[What to work on] Within the listing below, the lines to output run from the one containing "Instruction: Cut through" through the one containing "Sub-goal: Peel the"; copy them exactly and nothing else.
--*--
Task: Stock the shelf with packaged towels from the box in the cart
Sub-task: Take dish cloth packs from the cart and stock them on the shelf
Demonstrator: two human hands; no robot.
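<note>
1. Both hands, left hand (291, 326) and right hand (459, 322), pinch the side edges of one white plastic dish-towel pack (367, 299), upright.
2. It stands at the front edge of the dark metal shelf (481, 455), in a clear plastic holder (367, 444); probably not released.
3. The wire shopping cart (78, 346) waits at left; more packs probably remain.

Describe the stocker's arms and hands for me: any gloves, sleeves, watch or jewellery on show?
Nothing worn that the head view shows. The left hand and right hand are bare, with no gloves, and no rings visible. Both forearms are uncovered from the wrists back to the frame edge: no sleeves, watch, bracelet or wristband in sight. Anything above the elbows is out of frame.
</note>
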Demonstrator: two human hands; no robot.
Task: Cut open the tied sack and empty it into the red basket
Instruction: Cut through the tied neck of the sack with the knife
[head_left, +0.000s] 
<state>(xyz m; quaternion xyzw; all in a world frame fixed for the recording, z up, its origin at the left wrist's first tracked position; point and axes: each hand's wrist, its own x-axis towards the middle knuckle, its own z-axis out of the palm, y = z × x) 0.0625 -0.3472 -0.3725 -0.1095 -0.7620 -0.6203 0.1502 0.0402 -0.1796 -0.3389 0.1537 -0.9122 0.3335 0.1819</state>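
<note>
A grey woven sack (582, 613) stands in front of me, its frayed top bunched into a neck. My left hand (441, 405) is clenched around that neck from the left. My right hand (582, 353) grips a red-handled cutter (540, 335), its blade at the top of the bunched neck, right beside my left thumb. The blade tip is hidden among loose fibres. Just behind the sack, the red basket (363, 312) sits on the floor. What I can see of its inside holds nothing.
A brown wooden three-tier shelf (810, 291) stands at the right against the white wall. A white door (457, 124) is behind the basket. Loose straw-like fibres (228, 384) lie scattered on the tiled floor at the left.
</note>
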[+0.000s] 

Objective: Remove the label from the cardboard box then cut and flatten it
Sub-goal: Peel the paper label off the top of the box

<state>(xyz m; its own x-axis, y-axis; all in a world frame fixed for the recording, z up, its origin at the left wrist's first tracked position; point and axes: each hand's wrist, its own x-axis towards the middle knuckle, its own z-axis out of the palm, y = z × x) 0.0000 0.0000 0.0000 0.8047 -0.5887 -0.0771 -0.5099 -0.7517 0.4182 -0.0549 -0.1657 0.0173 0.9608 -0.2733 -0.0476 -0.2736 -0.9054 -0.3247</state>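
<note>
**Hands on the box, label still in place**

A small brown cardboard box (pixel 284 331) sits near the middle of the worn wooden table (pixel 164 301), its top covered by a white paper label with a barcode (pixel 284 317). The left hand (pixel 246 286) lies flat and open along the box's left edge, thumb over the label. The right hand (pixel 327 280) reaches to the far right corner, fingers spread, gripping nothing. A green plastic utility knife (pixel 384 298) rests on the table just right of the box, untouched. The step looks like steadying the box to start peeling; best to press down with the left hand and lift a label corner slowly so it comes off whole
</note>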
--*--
[Response box]
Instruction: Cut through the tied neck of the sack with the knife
[head_left, +0.000s] 
<state>(xyz m; quaternion xyzw; all in a world frame fixed for the recording, z up, its origin at the left wrist's first tracked position; point and axes: each hand's wrist, its own x-axis towards the middle knuckle, its own z-axis out of the palm, y = z × x) 0.0625 -0.3472 -0.3725 -0.1095 -0.7620 -0.6203 0.1502 0.0402 -0.1796 -0.3389 0.1537 -0.9122 0.3335 0.1819</state>
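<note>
A grey woven sack (582, 613) stands in front of me, its frayed top bunched into a neck. My left hand (441, 405) is clenched around that neck from the left. My right hand (582, 353) grips a red-handled cutter (540, 335), its blade at the top of the bunched neck, right beside my left thumb. The blade tip is hidden among loose fibres. Just behind the sack, the red basket (363, 312) sits on the floor. What I can see of its inside holds nothing.
A brown wooden three-tier shelf (810, 291) stands at the right against the white wall. A white door (457, 124) is behind the basket. Loose straw-like fibres (228, 384) lie scattered on the tiled floor at the left.
</note>
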[+0.000s] 

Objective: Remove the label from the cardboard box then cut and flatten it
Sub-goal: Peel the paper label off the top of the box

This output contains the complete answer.